14 mai 2026

As far et jean-jacques ndala : une polémique explosive avant la finale caf

Finale Ligue des champions CAF : l’AS FAR refuse catégoriquement Jean-Jacques Ndala et réclame son remplacement

Logo de l'AS FAR avec fond de stade

L’AS FAR, finaliste historique de la Ligue des champions de la CAF, conteste avec véhémence la désignation de l’arbitre Jean-Jacques Ndala pour la rencontre décisive face aux Mamelodi Sundowns. Le club marocain exige son remplacement immédiat, invoquant des doutes majeurs sur son impartialité et son aptitude à officier dans un match d’une telle envergure.

La tension est palpable à moins de deux semaines de l’affrontement prévu le 17 mai à Pretoria, en Afrique du Sud. Jean-Jacques Ndala, déjà sous le feu des projecteurs après la finale chaotique de la Coupe d’Afrique des nations 2025 opposant le Maroc au Sénégal, cristallise les critiques des supporters et des instances marocaines.

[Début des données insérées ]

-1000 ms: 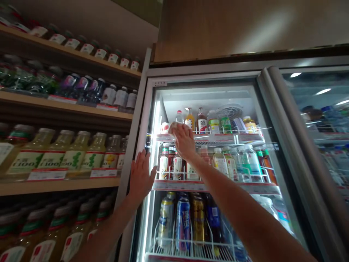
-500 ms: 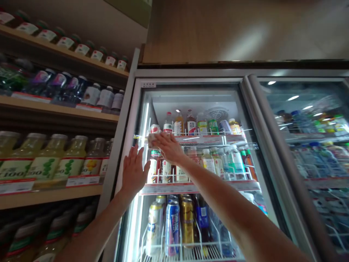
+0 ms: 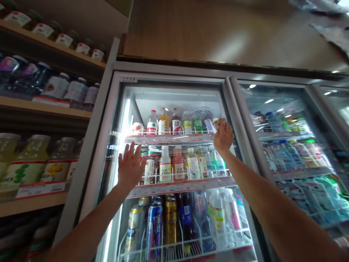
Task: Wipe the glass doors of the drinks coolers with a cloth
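A glass door [image 3: 177, 96] of a lit drinks fridge stands in front of me. My right hand [image 3: 224, 138] is raised at the door's right side, closed on a crumpled pale brown-and-white cloth [image 3: 219, 123] that lies against the glass. To the left, my left hand [image 3: 131, 165] is open with its fingers spread, palm toward the glass; whether it touches the pane I cannot tell. Behind the door, bottles and cans fill the racks, among them a red-capped bottle [image 3: 152, 123] on the top shelf and a blue can [image 3: 154, 227] lower down.
Wooden shelves with several rows of bottles [image 3: 27, 160] stand close on the left. A second fridge door [image 3: 275, 120] adjoins on the right, past a grey metal frame [image 3: 240, 120]. A wood panel [image 3: 207, 32] runs above the fridges.
My right hand has swept the cloth across the glass from the upper left to the right side. My left hand stays raised near the left side. The view has shifted to the right.
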Motion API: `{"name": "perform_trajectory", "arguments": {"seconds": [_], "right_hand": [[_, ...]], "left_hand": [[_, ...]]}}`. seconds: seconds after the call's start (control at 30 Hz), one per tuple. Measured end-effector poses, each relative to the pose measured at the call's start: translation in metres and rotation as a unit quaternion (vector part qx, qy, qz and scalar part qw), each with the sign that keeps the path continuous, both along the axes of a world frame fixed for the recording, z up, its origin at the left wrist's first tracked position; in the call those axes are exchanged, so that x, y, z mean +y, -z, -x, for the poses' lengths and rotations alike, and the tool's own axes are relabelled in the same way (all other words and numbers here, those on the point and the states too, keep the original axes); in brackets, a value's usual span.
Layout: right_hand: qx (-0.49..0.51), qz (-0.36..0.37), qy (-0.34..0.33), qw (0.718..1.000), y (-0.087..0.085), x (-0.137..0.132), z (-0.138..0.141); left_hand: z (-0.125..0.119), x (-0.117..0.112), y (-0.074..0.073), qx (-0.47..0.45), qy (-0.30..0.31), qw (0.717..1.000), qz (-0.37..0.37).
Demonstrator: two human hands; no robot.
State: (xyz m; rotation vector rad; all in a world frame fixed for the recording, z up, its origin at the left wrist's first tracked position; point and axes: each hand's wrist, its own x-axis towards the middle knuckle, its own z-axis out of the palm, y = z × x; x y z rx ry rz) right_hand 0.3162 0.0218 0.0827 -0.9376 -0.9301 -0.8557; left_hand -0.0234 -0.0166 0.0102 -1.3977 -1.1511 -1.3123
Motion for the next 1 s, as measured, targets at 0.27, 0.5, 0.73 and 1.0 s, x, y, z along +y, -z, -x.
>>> {"name": "perform_trajectory", "arguments": {"seconds": [0.27,0.5,0.73,1.0], "right_hand": [[-0.239,0.035,0.017,0.97,0.021,-0.005,0.024],[-0.289,0.037,-0.01,0.957,0.028,-0.013,0.067],[-0.224,0.094,-0.024,0.97,0.024,-0.024,0.104],[-0.476,0.068,-0.07,0.874,0.041,-0.027,0.163]], "left_hand": [[-0.009,0.0,0.0,-0.018,-0.003,1.0,-0.02],[-0.007,-0.006,0.006,0.008,-0.027,0.999,0.021],[0.004,-0.018,0.024,0.067,-0.063,0.993,0.069],[0.046,-0.023,0.056,0.055,-0.081,0.993,0.064]]}}
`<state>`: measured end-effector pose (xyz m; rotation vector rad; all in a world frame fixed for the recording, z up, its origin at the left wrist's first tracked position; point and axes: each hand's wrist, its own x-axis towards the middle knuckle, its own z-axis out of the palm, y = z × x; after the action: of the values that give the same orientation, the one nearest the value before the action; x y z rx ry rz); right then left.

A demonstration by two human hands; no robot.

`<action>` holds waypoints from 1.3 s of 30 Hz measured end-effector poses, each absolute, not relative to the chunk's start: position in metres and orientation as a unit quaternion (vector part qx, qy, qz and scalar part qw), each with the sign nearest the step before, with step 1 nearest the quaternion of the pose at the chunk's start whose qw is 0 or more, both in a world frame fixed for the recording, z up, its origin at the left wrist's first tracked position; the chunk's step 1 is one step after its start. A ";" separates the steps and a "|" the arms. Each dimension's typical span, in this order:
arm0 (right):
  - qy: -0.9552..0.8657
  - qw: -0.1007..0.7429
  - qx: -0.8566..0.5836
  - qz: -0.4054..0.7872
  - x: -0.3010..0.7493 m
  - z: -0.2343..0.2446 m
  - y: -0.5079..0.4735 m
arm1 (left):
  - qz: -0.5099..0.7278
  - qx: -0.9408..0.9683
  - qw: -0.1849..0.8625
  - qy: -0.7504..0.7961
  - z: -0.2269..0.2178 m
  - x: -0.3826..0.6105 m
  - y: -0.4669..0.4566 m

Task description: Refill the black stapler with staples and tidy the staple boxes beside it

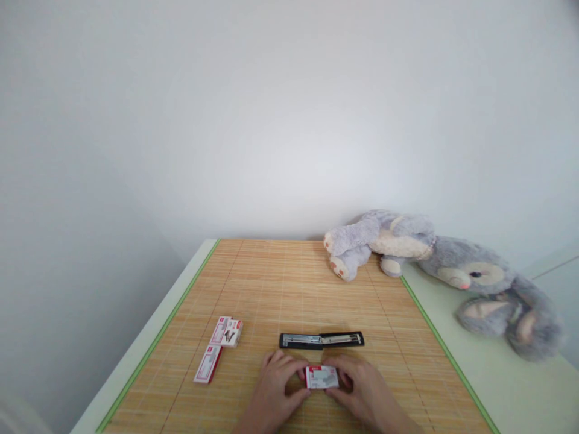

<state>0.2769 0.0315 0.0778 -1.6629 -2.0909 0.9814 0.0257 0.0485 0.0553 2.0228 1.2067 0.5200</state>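
Observation:
A small white and red box [321, 377] is held level near the front of the mat. My left hand [279, 386] pinches its left end between thumb and fingers. On the opposite end, my right hand [355, 383] grips it the same way. Just beyond the hands lies a black stapler [302, 340], folded fully open and flat, its metal staple channel facing up. Whether the box touches the mat cannot be told.
Left of my hands, two flat red and white boxes [208, 363] and a smaller box with a stapler picture [232, 333] lie together. A grey plush rabbit [470, 265] lies across the bamboo mat's [271, 277] back right corner, against the wall.

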 end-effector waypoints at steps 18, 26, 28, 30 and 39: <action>-0.735 0.197 -0.566 0.319 0.248 0.081 0.040 | 0.258 0.774 0.190 0.547 0.029 0.000 0.089; -0.748 0.191 -0.572 0.276 0.243 0.079 0.061 | 0.211 0.788 0.227 0.532 0.034 0.011 0.071; -0.753 0.185 -0.565 0.283 0.243 0.078 0.062 | 0.213 0.784 0.227 0.537 0.035 0.012 0.069; -0.756 0.183 -0.560 0.286 0.243 0.079 0.062 | 0.216 0.781 0.228 0.539 0.036 0.014 0.069; -0.754 0.179 -0.567 0.278 0.239 0.077 0.060 | 0.228 0.780 0.229 0.535 0.033 0.014 0.070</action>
<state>0.2394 0.0596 0.0771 -1.6035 -2.1319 0.7853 0.0140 0.0703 0.0333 2.1485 1.4738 0.6267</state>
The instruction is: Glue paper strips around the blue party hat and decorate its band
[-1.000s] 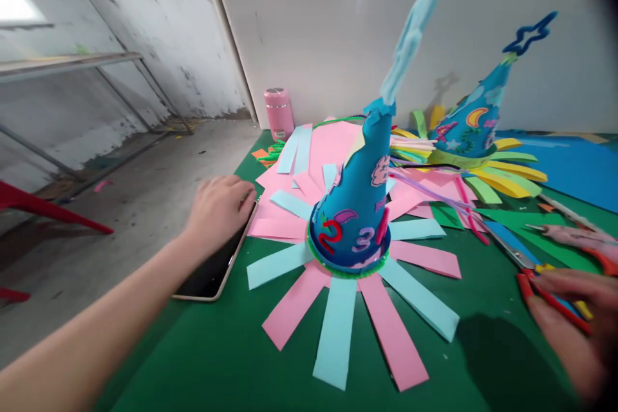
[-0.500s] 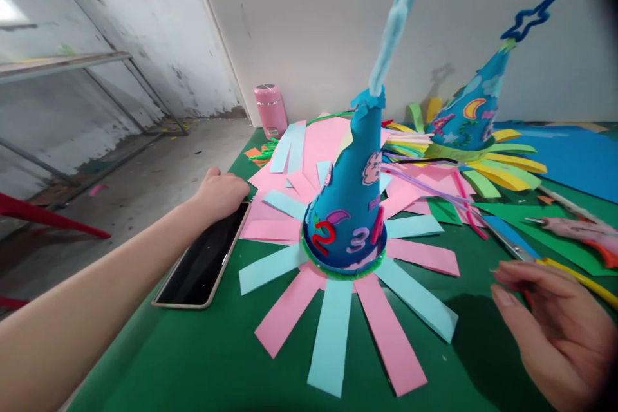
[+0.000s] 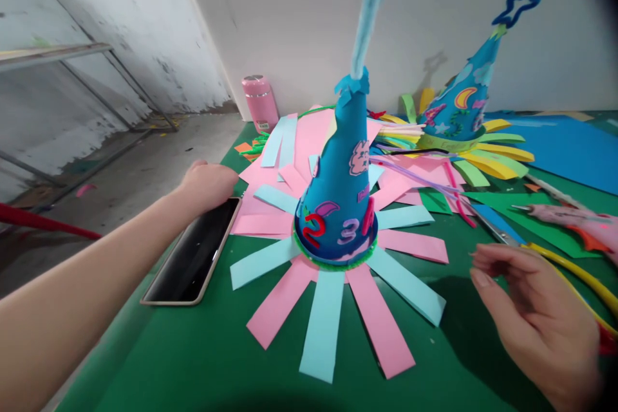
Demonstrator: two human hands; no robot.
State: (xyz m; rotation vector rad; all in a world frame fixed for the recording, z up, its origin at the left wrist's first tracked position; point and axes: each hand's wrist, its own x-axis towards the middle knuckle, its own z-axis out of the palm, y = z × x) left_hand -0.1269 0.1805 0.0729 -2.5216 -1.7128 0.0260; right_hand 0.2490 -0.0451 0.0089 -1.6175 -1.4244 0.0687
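Lifted off the scissors (image 3: 502, 234) since a second ago, my right hand (image 3: 535, 322) now hangs at 4 o'clock from the near blue hat (image 3: 333, 180), fingers loosely curled, thumb and forefinger parted and released. That hat stands upright mid-view, with paper strips (image 3: 321, 335) in pink and pale blue fanning out around its base. Green table (image 3: 159, 360) shows past the strip tips from 5 round to 8 o'clock. At 9 o'clock the phone (image 3: 193, 264) lies near the table's left edge; my left hand (image 3: 210, 187) is at its far end, fingers turned away, so I can't tell whether they grip anything. A second hat (image 3: 487, 58) stands at 1 o'clock, a pink bottle (image 3: 261, 106) at 11. My right hand hides part of the scissors; the glue gun (image 3: 570, 219) at 3 o'clock runs out of view. Above, the near hat's fuzzy topper (image 3: 369, 13) is cut off.
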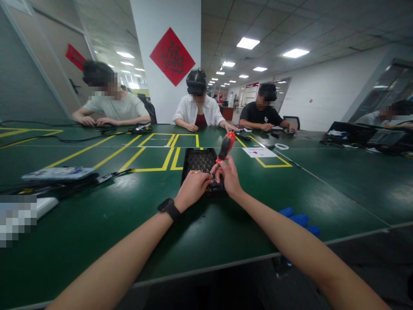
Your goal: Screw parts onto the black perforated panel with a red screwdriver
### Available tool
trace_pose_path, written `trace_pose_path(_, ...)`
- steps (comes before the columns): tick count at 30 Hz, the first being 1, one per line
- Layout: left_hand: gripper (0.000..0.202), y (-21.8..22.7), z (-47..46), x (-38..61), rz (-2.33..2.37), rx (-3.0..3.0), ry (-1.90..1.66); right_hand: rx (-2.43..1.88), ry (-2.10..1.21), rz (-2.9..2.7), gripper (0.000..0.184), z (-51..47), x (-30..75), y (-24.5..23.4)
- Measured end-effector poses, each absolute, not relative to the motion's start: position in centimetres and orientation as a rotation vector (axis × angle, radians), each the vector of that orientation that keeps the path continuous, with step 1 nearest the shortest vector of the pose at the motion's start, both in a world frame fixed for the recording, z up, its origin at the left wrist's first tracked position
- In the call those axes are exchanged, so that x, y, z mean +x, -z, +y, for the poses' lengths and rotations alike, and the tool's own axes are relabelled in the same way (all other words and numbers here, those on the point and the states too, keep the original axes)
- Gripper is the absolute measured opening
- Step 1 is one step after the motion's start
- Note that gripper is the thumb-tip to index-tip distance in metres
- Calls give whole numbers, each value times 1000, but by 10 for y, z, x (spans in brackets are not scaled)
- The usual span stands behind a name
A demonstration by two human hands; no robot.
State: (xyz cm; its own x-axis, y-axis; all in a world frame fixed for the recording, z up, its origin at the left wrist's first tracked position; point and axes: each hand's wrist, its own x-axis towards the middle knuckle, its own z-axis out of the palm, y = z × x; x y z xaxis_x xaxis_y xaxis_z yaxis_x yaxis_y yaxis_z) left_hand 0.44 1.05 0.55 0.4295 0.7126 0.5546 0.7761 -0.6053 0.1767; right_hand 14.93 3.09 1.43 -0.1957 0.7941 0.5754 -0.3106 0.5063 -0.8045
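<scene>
From where I stand, the person's right hand [229, 177] is closed narrowly round the lower end of a red-and-black screwdriver [227, 146], its handle leaning up and away; the left hand [195, 186] is bent low with fingers drawn together, meeting the right one's fingertips, though I cannot tell whether it pinches the shaft or some small piece; both work over the near end of a black open case [185, 168], which lies on the green desk [129, 232] straight ahead of the person; I take the step in hand to be fine driver work inside that case, and the next move, I'd judge, calls for a steady shaft and a case kept from sliding; the case's side walls hem the fingers in, while above the rim the handle stands free to turn; green surface runs between the case and the desk's front edge; a blue object [300, 219] sits partly behind the right forearm, so a wide elbow swing might knock it; the white paper [260, 153] lies beyond, to the right.
</scene>
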Motion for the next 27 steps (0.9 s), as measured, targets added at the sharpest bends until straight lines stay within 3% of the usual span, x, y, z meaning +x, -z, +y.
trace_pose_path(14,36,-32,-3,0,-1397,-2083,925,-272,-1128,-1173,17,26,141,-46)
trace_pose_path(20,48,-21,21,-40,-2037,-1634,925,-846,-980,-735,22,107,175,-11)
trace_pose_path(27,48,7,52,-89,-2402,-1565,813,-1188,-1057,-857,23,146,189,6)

Son exclusion de la Coupe du monde 2026 par la FIFA pour son rôle dans ce match controversé alimente davantage les craintes de l’AS FAR.

Pourquoi l’AS FAR rejette Jean-Jacques Ndala ?

Le club de Rabat s’appuie sur plusieurs incidents majeurs pour justifier sa position :

  • Gestion controversée du match CAN 2025 : Jean-Jacques Ndala a été pointé du doigt pour son manque de fermeté lors du retrait des joueurs sénégalais du terrain puis leur réintégration sans sanctions. Un choix qui avait provoqué une vague d’indignation.
  • Exclusion par la FIFA : Son éviction de la Coupe du monde 2026 pour faute professionnelle renforce les craintes de partialité dans la gestion du jeu. L’AS FAR craint que ces antécédents ne nuisent à l’équité de la rencontre.
  • Risque de répétition des erreurs : Le club exige un arbitre dont la neutralité et la rigueur ne sont pas remises en question, afin d’éviter tout scénario similaire à celui de la CAN.

Face à cette situation, l’AS FAR a officiellement sollicité la Confédération africaine de football (CAF) pour obtenir le remplacement immédiat de Jean-Jacques Ndala. Une décision qui pourrait redéfinir l’équilibre de cette finale tant attendue.

Un enjeu sportif et médiatique

Cette polémique dépasse le cadre sportif : elle s’inscrit dans un contexte de défiance envers les décisions arbitrales au plus haut niveau continental. Les supporters marocains, en liesse après 41 ans d’attente pour une finale de Ligue des champions CAF, comptent sur une compétition transparente et équitable.

La CAF se retrouve désormais sous les projecteurs, appelée à trancher dans un dossier où la crédibilité de l’arbitrage est en jeu. Le choix final pourrait avoir des répercussions bien au-delà de cette finale, influençant la perception de la justice sportive en Afrique.